Prueban un asfalto con carozos de aceituna y pino que podría cambiar las calles para siempre

Un proyecto desarrollado en España reemplaza parte de los componentes tradicionales del asfalto por biochar obtenido de residuos de aceituna y pino. Los resultados de laboratorio muestran un rendimiento similar al de las mezclas convencionales, con una drástica reducción de la huella de carbono.

30 de junio, 2026 | 12.44

La fabricación de asfalto es una de las actividades más contaminantes dentro de la construcción de infraestructura vial: consume grandes cantidades de energía y depende de materiales cuya producción genera importantes emisiones de dióxido de carbono (CO2). Reducir ese impacto es uno de los desafíos centrales de la ingeniería civil en la actualidad.

Para enfrentarlo, las empresas españolas Agustí i Masoliver (AMSA) y Asfaltos y Construcciones Elsan (ELSAN), en conjunto con la Universitat Politècnica de Catalunya (UPC), desarrollaron una propuesta que reemplaza por completo el filler mineral utilizado en las mezclas bituminosas por biochar, un material que se obtiene a partir de la transformación térmica de biomasa.

La iniciativa fue distinguida como la solución ganadora del reto urbano "La sección de calle del siglo XXI", según informó el sitio español especializado Bithabitat, por combinar innovación, economía circular y reducción de emisiones sin alterar el comportamiento esperado del pavimento.

De residuos agrícolas a un material de alto valor

El biochar se produce mediante pirólisis, un proceso en el que los residuos orgánicos se someten a altas temperaturas con muy poco o nulo oxígeno. Durante ese tratamiento, gran parte del carbono contenido en la biomasa queda fijado dentro de un sólido extremadamente estable.

En este caso, el material se obtiene a partir de carozos de aceituna y restos de pino, dos residuos abundantes en buena parte de la región mediterránea y que históricamente tuvieron un aprovechamiento limitado. Convertirlos en insumo para el asfalto les da una segunda vida, en lugar de que terminen quemados o descompuestos liberando carbono nuevamente a la atmósfera. La propuesta conecta así dos sectores que normalmente no se cruzan: la gestión de residuos agrícolas y forestales con la construcción de infraestructura urbana.

Carreteras que almacenan carbono durante años

Una de las características más interesantes del biochar es su capacidad para actuar como almacén de carbono de larga duración. Mientras que la biomasa común se degrada con relativa rapidez al estar expuesta al aire libre, la estructura química del biocarbón permite inmovilizar ese carbono durante décadas, e incluso por más tiempo según las condiciones de uso.

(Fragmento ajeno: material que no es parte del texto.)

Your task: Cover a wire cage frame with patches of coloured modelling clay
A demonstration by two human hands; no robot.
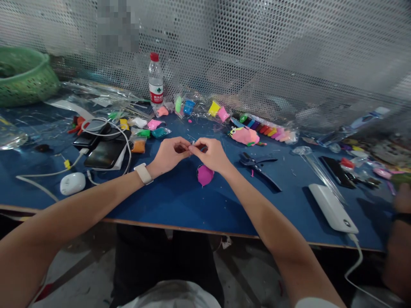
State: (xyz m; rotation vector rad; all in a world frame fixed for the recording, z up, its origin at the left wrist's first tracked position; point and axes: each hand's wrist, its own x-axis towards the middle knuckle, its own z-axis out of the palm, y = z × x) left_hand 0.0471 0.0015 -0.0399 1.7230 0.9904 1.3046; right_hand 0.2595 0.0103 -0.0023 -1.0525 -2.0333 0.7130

Al incorporarse al firme, parte del carbono que los árboles capturaron durante su crecimiento queda retenido dentro de la propia infraestructura vial. Esto convierte a las carreteras en algo más que simples superficies de circulación: también pasan a cumplir un rol, aunque acotado, dentro de las estrategias globales de captura y almacenamiento de carbono.

La construcción también avanza hacia la economía circular

Durante mucho tiempo, la descarbonización estuvo asociada casi exclusivamente a la generación eléctrica o al transporte. Sin embargo, la construcción representa una porción significativa de las emisiones globales debido al enorme volumen de materiales que demanda.

En los últimos años surgieron iniciativas que incorporan áridos reciclados, cementos con menor contenido de clínker, asfaltos fabricados a temperaturas más bajas y mezclas que reutilizan neumáticos en desuso y plásticos recuperados. El biochar se suma a esa tendencia: reducir la dependencia de materias primas vírgenes aprovechando residuos disponibles localmente.

Además, el uso de biomasa proveniente de podas agrícolas o trabajos forestales podría contribuir a una mejor gestión del territorio, disminuyendo la acumulación de restos vegetales que en algunas zonas incrementa el riesgo de incendios.